**Task to complete**
Copy exactly the stretch of data below from the line with "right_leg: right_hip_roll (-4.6" through the line with "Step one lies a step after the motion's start", including both of those lines.

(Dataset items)
· · · · ·

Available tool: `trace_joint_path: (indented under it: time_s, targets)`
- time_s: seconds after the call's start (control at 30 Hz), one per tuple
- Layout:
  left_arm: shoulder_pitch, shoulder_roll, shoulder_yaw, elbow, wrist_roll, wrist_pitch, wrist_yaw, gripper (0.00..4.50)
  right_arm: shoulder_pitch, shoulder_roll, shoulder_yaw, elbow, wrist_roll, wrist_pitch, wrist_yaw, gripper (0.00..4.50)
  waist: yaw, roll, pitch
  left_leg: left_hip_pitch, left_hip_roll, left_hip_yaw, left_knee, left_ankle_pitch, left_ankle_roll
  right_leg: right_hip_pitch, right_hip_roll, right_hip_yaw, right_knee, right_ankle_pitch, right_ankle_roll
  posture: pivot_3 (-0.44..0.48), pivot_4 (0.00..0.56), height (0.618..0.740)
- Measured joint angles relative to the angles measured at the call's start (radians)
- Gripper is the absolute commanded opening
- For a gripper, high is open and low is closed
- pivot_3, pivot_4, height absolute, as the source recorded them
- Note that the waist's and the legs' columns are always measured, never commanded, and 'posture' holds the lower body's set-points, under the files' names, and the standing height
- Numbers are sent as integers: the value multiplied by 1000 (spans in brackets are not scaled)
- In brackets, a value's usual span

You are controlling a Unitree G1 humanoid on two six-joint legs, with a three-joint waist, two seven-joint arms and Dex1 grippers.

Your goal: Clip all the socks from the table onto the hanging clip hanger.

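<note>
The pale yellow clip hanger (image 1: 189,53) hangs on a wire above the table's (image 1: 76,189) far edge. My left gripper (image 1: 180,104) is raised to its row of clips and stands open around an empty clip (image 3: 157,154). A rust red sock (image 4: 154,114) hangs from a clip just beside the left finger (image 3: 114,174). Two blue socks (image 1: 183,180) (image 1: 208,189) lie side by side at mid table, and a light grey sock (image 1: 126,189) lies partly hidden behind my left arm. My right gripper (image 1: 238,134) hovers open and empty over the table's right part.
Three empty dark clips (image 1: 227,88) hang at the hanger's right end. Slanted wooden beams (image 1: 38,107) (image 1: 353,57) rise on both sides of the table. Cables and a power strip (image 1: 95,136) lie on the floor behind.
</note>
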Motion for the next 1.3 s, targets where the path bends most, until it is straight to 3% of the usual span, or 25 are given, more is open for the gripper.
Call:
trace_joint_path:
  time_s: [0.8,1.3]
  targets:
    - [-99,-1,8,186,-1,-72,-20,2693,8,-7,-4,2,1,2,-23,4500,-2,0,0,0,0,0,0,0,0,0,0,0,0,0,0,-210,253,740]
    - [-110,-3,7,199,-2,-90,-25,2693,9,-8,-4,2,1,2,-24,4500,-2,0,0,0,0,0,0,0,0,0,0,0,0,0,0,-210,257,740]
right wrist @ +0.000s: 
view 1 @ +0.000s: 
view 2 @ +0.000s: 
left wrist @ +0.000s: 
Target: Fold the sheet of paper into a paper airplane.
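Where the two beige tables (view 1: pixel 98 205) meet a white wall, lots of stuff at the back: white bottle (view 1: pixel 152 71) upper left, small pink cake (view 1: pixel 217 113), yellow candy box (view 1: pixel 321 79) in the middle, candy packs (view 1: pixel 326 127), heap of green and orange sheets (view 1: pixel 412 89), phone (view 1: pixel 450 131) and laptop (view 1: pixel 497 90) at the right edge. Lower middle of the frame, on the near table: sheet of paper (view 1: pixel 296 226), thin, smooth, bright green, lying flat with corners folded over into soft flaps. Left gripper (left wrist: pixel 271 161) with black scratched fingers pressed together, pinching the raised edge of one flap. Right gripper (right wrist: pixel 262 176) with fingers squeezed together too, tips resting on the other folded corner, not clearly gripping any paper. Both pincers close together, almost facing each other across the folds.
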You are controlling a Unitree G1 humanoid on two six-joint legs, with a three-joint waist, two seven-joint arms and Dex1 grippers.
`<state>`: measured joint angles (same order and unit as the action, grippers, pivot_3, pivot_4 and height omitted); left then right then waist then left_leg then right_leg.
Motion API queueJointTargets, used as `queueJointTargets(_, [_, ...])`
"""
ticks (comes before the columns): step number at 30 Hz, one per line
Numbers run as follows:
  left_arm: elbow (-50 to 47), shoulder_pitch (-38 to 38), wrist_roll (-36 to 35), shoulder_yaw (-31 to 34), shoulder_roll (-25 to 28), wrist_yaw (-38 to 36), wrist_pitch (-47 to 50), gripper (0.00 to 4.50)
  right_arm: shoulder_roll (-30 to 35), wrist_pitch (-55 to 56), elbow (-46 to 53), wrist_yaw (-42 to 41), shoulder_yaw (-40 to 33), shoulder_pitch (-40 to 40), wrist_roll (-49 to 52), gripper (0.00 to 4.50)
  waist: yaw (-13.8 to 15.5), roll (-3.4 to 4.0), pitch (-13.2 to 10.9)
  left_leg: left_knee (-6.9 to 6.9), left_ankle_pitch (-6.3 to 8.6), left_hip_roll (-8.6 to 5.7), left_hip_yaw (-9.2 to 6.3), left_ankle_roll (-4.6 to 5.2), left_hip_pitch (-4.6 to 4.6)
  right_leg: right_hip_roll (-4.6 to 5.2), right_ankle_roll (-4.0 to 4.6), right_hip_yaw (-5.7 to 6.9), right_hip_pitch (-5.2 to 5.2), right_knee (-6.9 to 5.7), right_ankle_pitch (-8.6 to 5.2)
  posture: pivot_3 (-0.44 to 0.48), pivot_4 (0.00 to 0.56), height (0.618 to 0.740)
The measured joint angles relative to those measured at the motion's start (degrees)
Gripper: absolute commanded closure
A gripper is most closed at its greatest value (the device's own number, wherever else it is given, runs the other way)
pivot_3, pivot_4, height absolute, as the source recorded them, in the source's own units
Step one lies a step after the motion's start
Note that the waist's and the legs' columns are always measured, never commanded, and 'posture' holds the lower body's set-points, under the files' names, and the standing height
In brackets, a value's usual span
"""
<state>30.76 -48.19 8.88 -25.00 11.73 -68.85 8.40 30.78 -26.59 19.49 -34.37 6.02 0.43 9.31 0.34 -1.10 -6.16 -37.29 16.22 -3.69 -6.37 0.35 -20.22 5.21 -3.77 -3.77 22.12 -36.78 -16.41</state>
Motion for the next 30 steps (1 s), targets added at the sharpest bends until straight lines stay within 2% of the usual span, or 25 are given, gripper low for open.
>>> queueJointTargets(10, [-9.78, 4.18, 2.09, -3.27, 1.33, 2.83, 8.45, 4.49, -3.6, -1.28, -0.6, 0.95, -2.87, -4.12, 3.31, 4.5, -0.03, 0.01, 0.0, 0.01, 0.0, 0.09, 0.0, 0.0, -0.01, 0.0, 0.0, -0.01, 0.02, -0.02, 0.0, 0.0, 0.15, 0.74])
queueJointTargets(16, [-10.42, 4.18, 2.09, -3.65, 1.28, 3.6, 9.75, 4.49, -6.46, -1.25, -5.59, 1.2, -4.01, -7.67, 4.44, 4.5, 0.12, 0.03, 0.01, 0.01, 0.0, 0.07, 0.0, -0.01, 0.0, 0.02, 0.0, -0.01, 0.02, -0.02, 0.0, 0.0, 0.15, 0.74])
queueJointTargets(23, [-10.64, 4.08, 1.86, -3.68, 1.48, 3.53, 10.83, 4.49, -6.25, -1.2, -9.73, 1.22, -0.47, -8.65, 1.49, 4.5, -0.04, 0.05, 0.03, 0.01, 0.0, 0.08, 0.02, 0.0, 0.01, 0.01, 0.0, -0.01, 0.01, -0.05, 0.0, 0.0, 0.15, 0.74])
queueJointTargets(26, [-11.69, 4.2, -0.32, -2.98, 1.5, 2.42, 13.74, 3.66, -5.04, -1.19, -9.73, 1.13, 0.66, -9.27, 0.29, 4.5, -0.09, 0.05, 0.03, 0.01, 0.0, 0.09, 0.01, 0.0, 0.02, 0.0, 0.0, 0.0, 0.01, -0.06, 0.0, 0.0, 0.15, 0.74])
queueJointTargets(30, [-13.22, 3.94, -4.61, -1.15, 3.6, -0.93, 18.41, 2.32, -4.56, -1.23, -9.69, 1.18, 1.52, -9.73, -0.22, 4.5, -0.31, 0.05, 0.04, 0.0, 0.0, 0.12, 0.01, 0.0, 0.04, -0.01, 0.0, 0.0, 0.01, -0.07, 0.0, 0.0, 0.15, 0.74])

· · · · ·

**Response to the exercise**
  right_leg: right_hip_roll (-4.6 to 5.2), right_ankle_roll (-4.0 to 4.6), right_hip_yaw (-5.7 to 6.9), right_hip_pitch (-5.2 to 5.2), right_knee (-6.9 to 5.7), right_ankle_pitch (-8.6 to 5.2)
  posture: pivot_3 (-0.44 to 0.48), pivot_4 (0.00 to 0.56), height (0.618 to 0.740)
The measured joint angles relative to those measured at the motion's start (degrees)
Gripper: absolute commanded closure
A gripper is most closed at its greatest value (the device's own number, wherever else it is given, runs the other way)
pivot_3, pivot_4, height absolute, as the source recorded them, in the source's own units
Step one lies a step after the motion's start

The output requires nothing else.